Oral-fluid tests and training are helping officers track down potential impairment
Identifying when a driver is impaired by marijuana has long been difficult, partly because there isn’t a reliable drug test for impairment like there is with alcohol. Urine tests are useless because they can be positive for several days. Blood tests take time and relay levels of THC, the psychoactive compound that makes people high, that aren’t correlated with impairment. Field sobriety tests rely on the judgment of police officers, the vast majority of whom aren’t trained to look for cannabis impairment.
Newer methods, such as roadside monitors that test a person’s saliva for marijuana are providing officers with some help. But they can only detect recent use, not the level of impairment, unlike tests for alcohol where levels in the blood, saliva, or urine are more closely related to impairment, say toxicologists.
Alcohol is water soluble and establishes a uniform concentration across tissues and organs, making it a reliable gauge of impairment. But THC is fat soluble and sequestered from the blood by the brain and other fatty tissues.
The concentration of THC in your blood falls by about 50% every 17 minutes even as impairment increases, said Barry Logan, president of the Centre for Forensic Science Research and Education. By the time someone is pulled over, arrested and taken to a hospital for a blood sample, hours have often passed.
More drivers in fatal accidents are testing positive for marijuana in states that consistently test.
Roadside oral-fluid tests give a yes or no answer, much like a home pregnancy test. Officers ask a driver to move a stick or swab around in their mouth. Testing kits vary but mostly involve officers using a swab or sponge on a driver’s cheeks and under their tongue. They then stick the device in a test tube or read them directly on a built-in indicator, which alerts law enforcement if there is at least a certain amount of THC in the driver’s system. The results typically come within about 10 minutes.
Alabama was among the first states to start using the tests in 2018. They have since gone into widespread use in other states including Michigan and Indiana. In New York, lawmakers are considering a bill requiring the tests if law enforcement requests them after a crash.
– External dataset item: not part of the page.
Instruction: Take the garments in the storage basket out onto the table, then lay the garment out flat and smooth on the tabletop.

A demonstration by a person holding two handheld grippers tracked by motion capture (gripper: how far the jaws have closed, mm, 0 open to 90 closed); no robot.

In a 2023 review of roadside monitors used in Alabama by officers over five years, THC was detected in 90% of oral fluid versus 75% of blood samples from the same individuals.
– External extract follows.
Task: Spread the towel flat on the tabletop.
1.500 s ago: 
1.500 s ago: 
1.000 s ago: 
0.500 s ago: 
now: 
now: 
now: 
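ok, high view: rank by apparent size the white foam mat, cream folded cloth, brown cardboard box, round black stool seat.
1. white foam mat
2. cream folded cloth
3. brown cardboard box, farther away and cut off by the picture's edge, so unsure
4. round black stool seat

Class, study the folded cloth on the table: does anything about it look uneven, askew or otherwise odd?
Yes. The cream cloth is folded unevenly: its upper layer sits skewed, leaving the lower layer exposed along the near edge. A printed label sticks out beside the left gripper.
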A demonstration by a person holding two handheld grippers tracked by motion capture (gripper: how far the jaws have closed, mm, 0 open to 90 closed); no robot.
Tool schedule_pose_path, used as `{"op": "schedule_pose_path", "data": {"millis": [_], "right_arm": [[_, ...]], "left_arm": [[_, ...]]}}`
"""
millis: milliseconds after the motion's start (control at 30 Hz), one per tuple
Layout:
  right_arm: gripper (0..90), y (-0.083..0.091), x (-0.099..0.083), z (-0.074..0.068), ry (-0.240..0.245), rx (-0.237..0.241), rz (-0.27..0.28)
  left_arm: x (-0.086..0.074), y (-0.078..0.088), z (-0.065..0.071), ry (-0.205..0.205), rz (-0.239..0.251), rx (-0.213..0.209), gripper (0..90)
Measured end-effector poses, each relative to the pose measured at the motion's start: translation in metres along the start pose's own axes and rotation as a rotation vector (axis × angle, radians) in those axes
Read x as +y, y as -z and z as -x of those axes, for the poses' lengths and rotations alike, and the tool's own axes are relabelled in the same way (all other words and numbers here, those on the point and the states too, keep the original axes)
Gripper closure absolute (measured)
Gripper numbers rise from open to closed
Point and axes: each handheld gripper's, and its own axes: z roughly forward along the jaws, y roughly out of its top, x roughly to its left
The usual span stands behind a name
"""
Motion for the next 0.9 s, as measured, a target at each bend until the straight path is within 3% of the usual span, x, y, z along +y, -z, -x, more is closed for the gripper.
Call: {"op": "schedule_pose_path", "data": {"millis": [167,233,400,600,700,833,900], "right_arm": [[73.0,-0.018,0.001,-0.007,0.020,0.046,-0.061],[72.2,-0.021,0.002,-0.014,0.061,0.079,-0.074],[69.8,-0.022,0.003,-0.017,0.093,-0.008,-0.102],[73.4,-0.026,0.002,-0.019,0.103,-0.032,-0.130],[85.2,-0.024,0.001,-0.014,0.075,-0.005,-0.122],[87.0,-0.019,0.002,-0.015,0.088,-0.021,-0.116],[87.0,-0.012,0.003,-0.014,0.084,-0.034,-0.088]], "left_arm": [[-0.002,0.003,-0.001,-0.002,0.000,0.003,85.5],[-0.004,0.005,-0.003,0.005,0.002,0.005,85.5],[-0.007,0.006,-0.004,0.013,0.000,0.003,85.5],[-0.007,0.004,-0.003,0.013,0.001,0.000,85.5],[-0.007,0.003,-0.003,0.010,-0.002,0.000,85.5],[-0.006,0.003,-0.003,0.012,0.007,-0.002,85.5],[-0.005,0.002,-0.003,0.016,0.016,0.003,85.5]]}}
When traces of cannabis are found, it still requires an officer’s judgment on whether the person is impaired. That means more training could help officers make better calls, law-enforcement officials say.
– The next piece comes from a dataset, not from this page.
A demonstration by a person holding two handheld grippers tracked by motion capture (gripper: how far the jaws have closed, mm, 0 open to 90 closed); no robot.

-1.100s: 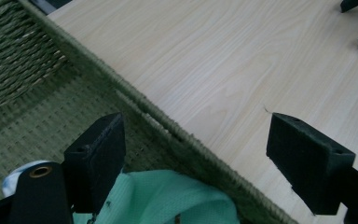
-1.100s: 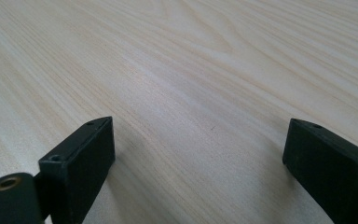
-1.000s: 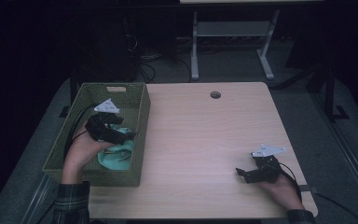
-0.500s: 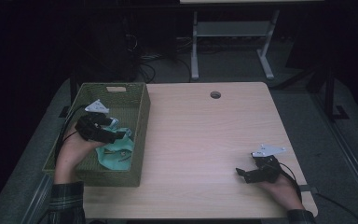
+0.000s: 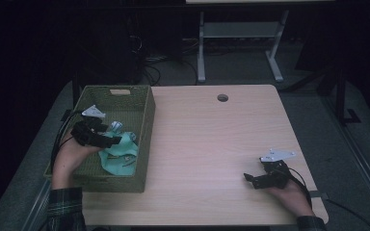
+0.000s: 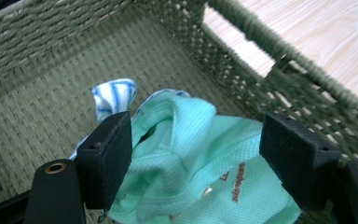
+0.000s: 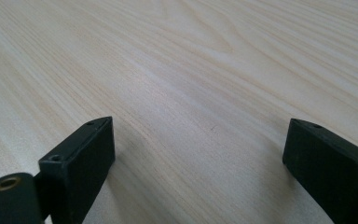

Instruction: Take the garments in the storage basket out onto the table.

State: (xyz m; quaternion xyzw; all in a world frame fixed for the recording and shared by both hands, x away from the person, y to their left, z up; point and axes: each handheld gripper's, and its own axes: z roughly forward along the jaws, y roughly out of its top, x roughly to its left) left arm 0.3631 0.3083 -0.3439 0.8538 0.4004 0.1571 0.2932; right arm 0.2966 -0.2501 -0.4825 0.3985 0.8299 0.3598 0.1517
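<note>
Your left gripper (image 5: 107,139) works inside the woven basket (image 5: 147,120) at the table's (image 5: 212,139) left edge; its walls block level passage on every side. The mint cloth (image 6: 200,158) covers the near floor, apparently over a striped cloth (image 6: 114,95). Right of it, the tabletop lies open.

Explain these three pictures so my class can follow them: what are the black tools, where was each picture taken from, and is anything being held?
A person sits at a wooden table, holding a hand tool with two black jaws in each hand. The high view looks down from above. The other two come from small cameras riding on the tools, looking along their jaws.

The left gripper reaches into a green woven basket at the table's left. Its jaws have just been closing a little, but the pads stand apart on either side of a mint-green cloth without pressing on it. A blue-striped white cloth lies behind.

The right gripper rests near the table's front right, jaws open over bare wood.

Nothing is held yet.
</note>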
“It’s basically like a big puzzle that we are starting to piece together,” said Ryan Hutton, a state law-enforcement officer and founder of Extract-ED, which runs a program to teach police officers around the country how to identify whether a driver is impaired from cannabis.
Officers at the training watch as volunteers smoke cannabis and shortly after are put through roadside tests that drivers would experience if they were pulled over. If volunteers consume edibles, officers wait 60 to 90 minutes before testing. They check for the smell of marijuana, bloodshot eyes, lethargic movements and difficulty dividing their attention. When asked to provide a license and registration, the training showed that people who are high often only produce one or the other.
Cannabis can also scramble a person’s internal clock, he said. When officers tell a person to put their head back, close their eyes and say when 30 seconds have passed, people who are high might stop after 10 seconds or wait more than a minute.
The concentration of THC in your blood falls by about 50% every 17 minutes even as impairment increases. “When you’re driving, you’re always judging time and distance. You need to know where to stop, accelerate, pass, press the brake,” Hutton said.
Outside Charlottesville, Va., in 2018 a dump-truck driver drove around a barrier and onto railroad tracks as an Amtrak train sped toward him, horn blowing. The crash derailed the train, killed a passenger in the truck and injured nearly a dozen people. Witnesses said that the truck had plenty of time to cross but that the driver paused, unable to quickly determine how to get around the second barrier.
The driver had used marijuana, likely impairing his reaction time, investigators said. They said that the driver’s blood showed he had used marijuana, but that they couldn’t determine whether he was high.